Talking treatments and recovery
Those who had had talking treatments often talked about the specific role it had played in their recovery. People credited talking therapies with a range of helpful results like helping them to better manage their feelings of anxiety and stress, coming to terms with difficult childhoods, finding ways to forgive those who had hurt them, and feeling better or “healed”. Tristan’s wife had counselling which helped with her recovery in particular ways. Counselling and learning about ‘mindfulness’ helped her become better equipped to stop her depressive and anxious thinking from reoccurring. She was able to see problems coming and avoid them. She didn’t have a substantial episode of mental illness after the talking therapy. Tristan and his wife are now very positive about the future. Helen had many years of counselling through a charity.

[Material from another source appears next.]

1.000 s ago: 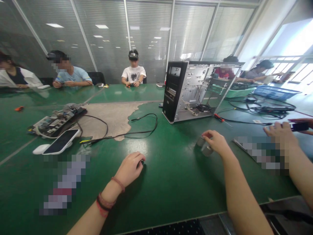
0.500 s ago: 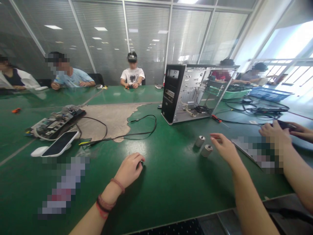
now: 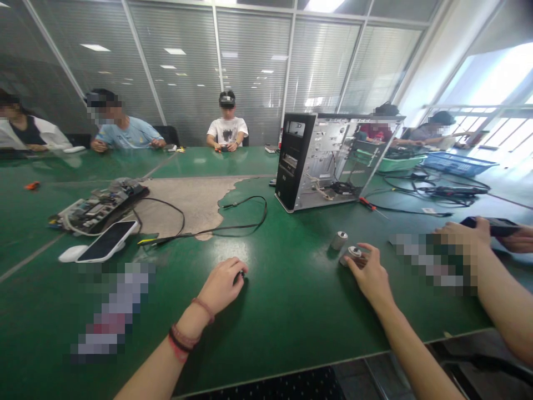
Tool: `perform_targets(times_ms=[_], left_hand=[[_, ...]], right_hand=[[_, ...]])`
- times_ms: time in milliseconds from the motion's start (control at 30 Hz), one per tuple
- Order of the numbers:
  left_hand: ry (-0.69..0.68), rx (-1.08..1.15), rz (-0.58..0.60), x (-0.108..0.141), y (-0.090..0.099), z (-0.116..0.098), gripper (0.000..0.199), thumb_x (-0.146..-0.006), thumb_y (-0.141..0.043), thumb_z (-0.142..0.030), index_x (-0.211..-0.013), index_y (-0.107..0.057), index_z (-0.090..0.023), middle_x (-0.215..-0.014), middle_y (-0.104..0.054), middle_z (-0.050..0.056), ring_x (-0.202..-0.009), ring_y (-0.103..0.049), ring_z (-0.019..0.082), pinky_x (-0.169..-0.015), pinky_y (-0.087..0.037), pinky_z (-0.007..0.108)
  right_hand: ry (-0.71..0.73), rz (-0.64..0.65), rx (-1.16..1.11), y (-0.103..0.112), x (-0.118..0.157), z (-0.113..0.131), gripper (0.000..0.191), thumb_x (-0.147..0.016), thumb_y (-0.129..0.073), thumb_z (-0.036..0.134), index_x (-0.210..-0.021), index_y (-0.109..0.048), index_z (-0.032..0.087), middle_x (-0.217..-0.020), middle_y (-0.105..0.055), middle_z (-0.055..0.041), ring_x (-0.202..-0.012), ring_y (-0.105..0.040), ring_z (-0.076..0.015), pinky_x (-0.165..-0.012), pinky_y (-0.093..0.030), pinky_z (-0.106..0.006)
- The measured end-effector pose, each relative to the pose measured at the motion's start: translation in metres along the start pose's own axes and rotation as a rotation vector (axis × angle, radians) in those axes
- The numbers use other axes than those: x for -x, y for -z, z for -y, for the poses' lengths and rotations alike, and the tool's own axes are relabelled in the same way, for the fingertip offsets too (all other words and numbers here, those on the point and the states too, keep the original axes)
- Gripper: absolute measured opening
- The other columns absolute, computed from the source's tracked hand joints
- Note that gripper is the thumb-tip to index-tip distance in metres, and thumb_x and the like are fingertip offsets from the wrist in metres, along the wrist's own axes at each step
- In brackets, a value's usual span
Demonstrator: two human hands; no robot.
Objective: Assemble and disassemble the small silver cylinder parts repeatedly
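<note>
- Count: two short metal cylinders, the near cylinder (image 3: 353, 255) and the far cylinder (image 3: 339, 240), stand on the green workbench (image 3: 291, 333).
- Axis: both stand on end, long axes roughly upright, the far one leaning slightly; the near one's lean is hard to tell behind the fingers.
- Right hand (image 3: 370, 272): fingers curve over the near cylinder, touching it at 10 o'clock from the palm; whether it grips, I cannot tell. The far cylinder sits just beyond, apart from the hand, at 11 o'clock.
- Left hand (image 3: 222, 286): curled palm-down, closed narrow over a small dark object (image 3: 240, 275), mostly hidden, at its 2 o'clock edge. Three bands circle the wrist (image 3: 182, 340).
- Around: an open computer case (image 3: 316, 161) stands at 12 o'clock from the right hand, a red-handled screwdriver (image 3: 367, 203) beside it.
- People: a co-worker's hand (image 3: 460, 236) at 3 o'clock sits near a black handheld device (image 3: 489, 225).
</note>
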State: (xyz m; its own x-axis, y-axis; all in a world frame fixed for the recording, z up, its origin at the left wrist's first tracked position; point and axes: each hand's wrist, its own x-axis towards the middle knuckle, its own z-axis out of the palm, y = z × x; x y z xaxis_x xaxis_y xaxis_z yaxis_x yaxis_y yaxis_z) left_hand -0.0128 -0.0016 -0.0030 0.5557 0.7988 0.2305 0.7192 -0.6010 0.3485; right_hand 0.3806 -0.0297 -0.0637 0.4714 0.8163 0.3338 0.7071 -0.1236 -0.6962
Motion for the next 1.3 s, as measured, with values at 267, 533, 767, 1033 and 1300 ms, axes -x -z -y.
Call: perform_targets(times_ms=[267, 533, 767, 1033, 1300], left_hand=[[-0.012, -0.001, -0.007, 0.002, -0.001, -0.001, 0.018, -0.08, -0.043, -0.009, -0.088, -0.056, -0.019, -0.09, -0.058, 0.004, -0.086, -0.056, 0.019, -0.079, -0.043, 0.03], [-0.023, 0.028, -0.02, 0.001, -0.002, 0.001, 0.019, -0.08, -0.043, -0.009, -0.088, -0.056, -0.019, -0.089, -0.057, 0.003, -0.085, -0.056, 0.018, -0.078, -0.044, 0.029], [0.001, 0.057, -0.029, 0.0, -0.001, 0.0, 0.019, -0.081, -0.043, -0.009, -0.088, -0.056, -0.019, -0.09, -0.058, 0.004, -0.087, -0.056, 0.019, -0.078, -0.044, 0.03], [0.016, 0.089, -0.023, -0.003, -0.004, -0.003, 0.017, -0.08, -0.045, -0.008, -0.087, -0.056, -0.018, -0.09, -0.058, 0.005, -0.087, -0.056, 0.019, -0.079, -0.044, 0.03], [0.054, 0.18, -0.048, -0.003, -0.001, -0.005, 0.017, -0.08, -0.045, -0.009, -0.087, -0.057, -0.018, -0.089, -0.06, 0.004, -0.087, -0.057, 0.018, -0.079, -0.045, 0.03]], right_hand=[[0.188, 0.114, -0.157, -0.009, 0.01, 0.037, 0.051, -0.078, -0.055, 0.051, -0.116, -0.041, 0.02, -0.092, -0.068, -0.0098, -0.078, -0.067, -0.0232, -0.074, -0.052, -0.038], [0.237, 0.545, -0.561, -0.043, 0.018, 0.115, 0.04, -0.08, -0.06, 0.038, -0.112, -0.041, 0.022, -0.086, -0.066, -0.0031, -0.077, -0.064, -0.0187, -0.075, -0.05, -0.035], [-0.108, 0.863, -1.014, -0.096, 0.026, 0.164, 0.043, -0.072, -0.068, 0.043, -0.101, -0.045, 0.021, -0.065, -0.061, 0.0043, -0.055, -0.061, -0.0128, -0.055, -0.048, -0.025], [-0.34, 1.057, -1.11, -0.107, 0.059, 0.166, 0.045, -0.067, -0.074, 0.038, -0.099, -0.049, 0.02, -0.064, -0.065, 0.0037, -0.052, -0.062, -0.0108, -0.055, -0.052, -0.024], [-0.746, 1.182, -1.353, -0.095, 0.061, 0.166, 0.027, -0.086, -0.057, 0.037, -0.095, -0.056, 0.011, -0.079, -0.071, -0.0077, -0.072, -0.069, -0.0124, -0.063, -0.054, -0.019]])
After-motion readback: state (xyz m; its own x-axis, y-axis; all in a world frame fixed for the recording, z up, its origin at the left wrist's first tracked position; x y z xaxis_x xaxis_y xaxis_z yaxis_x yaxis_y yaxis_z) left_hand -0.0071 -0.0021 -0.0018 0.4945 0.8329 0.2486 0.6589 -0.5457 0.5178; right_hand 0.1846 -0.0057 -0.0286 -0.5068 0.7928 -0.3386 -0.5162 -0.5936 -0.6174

She often had trainee councillors and felt able to “let out” the traumatic experiences she had gone through “in the safety of that room”. Her life had been a “living hell” but the counselling helped her to “get rid of all this horrible stuff” and get her sanity back.

At first Enid thought that Dialectical Behavioural Therapy (DBT) was “nonsense” but then found it made a lot of sense. She finds she’s able to live in the moment more and enjoy whatever she is doing and not worry.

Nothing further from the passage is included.